Professor John Doucette
Professor of Computer Science John Doucette not only lacks a car, but also does not know how to drive. However, he does have a collection of bikes to get around town. He bought a 1998 Lemond Buenos Aires off Craigslist in 2013 when visiting his wife in California: the airport was over 50 miles away, so he took a train and got the bike along the way. His favorite ride is taking 17th Street to Nathan Benderson Park by University Town Center.
Thesis student Kaithleen Coñoepan started building this bike her first year. She wanted to build a road bike, and the Bike Shoppe Teaching Assistant (TA) led her to a recently donated frame. She learned about bike building through the process, and finished it by October of her second year. She has a better connection with her bike than her car and will take it with her abroad after graduating. Coñoepan enjoys biking to the downtown farmer’s market.
Thesis student Ben Cook found his bike on Craigslist for Bike Building Tutorial in March 2018. His fondest memory is when he rode this bike for the first time after having worked on it for so long; he wanted to get it ready in time for a collective bike ride around campus. He does not have a car and does not enjoy commuting to his job on University Parkway, but does enjoy biking around the neighborhood and around downtown after the farmer’s market.
Third-year Sydney Clingo’s mom found this bike for her on sale at Walmart at the beginning of her first year. She wanted to attach a milk crate, but her mom thought it was aesthetically unpleasing. At the dollar store, they spotted some fake sunflowers and were immediately drawn to them. “We have to get these, because that milk crate is just too ugly,” Clingo recalls her mom saying. She enjoys taking the path by the native plant restoration area to the Bay.
Over the past year, many bikes have been stolen from campus. Thesis student Jasmine Bullara, whose bike was stolen in December 2018, remarked, “I feel sad…it was a pretty big loss.” Her bike was over 30 years old and previously belonged to her dad. When she was growing up, she would ride around her neighborhood with her dad, but Bullara’s favorite ride on campus was to Old Caples.
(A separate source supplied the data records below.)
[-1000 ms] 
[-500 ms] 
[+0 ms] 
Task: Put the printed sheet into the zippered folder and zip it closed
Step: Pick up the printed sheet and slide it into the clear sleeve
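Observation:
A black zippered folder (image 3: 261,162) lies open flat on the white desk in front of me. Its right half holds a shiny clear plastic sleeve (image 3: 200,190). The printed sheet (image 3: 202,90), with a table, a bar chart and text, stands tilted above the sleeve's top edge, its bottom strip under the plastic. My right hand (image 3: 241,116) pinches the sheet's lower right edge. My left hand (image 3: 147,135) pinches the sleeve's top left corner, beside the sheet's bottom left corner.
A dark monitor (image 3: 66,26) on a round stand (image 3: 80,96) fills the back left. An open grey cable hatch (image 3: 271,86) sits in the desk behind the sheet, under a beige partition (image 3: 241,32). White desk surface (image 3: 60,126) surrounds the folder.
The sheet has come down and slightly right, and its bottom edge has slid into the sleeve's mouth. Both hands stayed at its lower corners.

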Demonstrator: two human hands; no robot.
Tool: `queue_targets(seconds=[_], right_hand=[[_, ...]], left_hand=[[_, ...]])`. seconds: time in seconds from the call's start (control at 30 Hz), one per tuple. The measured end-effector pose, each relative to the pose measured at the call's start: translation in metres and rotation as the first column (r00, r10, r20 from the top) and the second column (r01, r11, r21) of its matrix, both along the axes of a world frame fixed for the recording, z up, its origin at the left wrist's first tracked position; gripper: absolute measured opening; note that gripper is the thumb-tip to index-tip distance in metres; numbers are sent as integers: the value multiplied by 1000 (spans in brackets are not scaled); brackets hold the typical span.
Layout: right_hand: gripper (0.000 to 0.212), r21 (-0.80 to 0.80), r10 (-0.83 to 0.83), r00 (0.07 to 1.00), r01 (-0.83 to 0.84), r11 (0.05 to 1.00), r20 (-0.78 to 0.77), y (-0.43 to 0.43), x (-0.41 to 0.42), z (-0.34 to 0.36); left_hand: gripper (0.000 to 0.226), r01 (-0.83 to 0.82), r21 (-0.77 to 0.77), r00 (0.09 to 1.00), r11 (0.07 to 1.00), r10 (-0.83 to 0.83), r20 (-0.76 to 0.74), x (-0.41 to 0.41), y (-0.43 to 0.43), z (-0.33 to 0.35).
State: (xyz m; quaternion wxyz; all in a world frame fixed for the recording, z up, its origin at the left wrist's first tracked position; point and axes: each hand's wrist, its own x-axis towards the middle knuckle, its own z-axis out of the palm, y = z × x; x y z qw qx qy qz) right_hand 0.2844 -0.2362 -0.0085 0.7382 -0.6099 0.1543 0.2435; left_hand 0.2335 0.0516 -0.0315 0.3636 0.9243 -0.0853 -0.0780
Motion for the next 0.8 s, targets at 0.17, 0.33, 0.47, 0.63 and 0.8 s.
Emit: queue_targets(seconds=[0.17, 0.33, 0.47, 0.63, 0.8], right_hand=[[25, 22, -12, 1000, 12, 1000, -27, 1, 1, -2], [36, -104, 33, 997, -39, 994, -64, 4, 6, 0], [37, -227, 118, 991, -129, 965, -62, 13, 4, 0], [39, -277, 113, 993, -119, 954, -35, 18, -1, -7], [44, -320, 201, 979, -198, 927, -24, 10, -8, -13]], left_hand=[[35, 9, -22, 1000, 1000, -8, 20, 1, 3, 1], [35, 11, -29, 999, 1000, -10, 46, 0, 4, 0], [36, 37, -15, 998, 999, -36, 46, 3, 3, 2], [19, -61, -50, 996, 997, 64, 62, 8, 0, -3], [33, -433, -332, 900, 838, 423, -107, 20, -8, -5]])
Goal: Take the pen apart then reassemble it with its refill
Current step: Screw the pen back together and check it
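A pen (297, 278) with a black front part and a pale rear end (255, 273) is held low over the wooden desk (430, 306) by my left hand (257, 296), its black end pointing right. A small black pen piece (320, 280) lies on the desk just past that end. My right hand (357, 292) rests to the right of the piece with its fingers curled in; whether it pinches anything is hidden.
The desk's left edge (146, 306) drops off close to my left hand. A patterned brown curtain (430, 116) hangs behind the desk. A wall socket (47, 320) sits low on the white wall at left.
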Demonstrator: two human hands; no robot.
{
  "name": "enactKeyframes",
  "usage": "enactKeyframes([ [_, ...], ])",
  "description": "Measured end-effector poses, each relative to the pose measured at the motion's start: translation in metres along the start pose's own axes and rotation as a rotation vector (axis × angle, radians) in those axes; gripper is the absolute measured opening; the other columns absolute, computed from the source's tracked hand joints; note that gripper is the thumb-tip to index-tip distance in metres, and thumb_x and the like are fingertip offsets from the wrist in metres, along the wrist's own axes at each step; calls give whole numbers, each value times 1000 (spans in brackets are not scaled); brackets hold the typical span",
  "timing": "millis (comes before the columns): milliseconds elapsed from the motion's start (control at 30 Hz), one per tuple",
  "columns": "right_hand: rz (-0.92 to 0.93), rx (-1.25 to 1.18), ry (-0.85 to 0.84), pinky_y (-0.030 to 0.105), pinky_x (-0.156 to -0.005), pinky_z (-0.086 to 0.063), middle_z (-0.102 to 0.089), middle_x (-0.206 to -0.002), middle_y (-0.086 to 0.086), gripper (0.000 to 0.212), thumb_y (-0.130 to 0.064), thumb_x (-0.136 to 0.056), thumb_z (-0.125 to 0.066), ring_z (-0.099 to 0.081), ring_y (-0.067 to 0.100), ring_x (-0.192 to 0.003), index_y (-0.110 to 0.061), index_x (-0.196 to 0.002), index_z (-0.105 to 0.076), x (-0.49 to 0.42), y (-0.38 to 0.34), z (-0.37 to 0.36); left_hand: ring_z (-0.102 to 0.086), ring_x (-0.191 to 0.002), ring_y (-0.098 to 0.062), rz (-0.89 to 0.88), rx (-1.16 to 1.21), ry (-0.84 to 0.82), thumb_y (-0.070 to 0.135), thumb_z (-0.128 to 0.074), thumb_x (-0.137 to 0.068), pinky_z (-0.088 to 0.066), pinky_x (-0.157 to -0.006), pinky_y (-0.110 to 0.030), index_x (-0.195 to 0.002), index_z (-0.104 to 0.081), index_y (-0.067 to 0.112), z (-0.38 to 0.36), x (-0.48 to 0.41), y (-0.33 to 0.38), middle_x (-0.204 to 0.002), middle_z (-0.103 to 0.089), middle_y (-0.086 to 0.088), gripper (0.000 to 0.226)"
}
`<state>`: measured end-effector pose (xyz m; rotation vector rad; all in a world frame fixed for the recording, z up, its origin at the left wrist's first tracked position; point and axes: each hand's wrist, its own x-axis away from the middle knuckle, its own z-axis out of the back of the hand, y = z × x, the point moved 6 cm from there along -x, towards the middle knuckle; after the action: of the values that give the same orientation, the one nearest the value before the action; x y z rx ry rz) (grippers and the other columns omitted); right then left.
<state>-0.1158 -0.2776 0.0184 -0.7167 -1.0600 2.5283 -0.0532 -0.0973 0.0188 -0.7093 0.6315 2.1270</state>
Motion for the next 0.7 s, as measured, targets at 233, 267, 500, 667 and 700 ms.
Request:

On the increasing bike thefts, Bullara suggested, “We need a bike vigilante to steal the bikes back.”
Tall Boy & Long Boy
According to alum Drew Zay (‘10), these two bikes were built from Bike Shoppe scraps by Michael Getz and Kevin McCombs between 2012 and 2013. Getz created a Bicycle Frame Building Tutorial and got funding for welding equipment through the Student Allocations Committee (SAC). Of the Tandem, Zay recalled that he and Getz “used to ride the Tandem around as a fixed gear and pass up roadies with our combined leg power.” Thesis student Evan Teal, who has ridden Tall Boy in the past, remarked, “It needs to be repaired but it is fun to ride.”
When third-year transfer student Sydney Rosenthal was moving to New College, she wanted to fit all of her possessions in her car at once. Her full-sized bike wouldn’t fit, but her mom’s friend had this bike, “Miss Behaving,” that his daughter had outgrown. It wasn’t long before she realized it wouldn’t ride over the overpass, and brought up her bigger bike instead. “Now she’s rusting outside because I care about my other bike way more,” Rosenthal said. “I hope someone will take her for a joyride. She’s free to ride to anyone who wants, and to be loved.”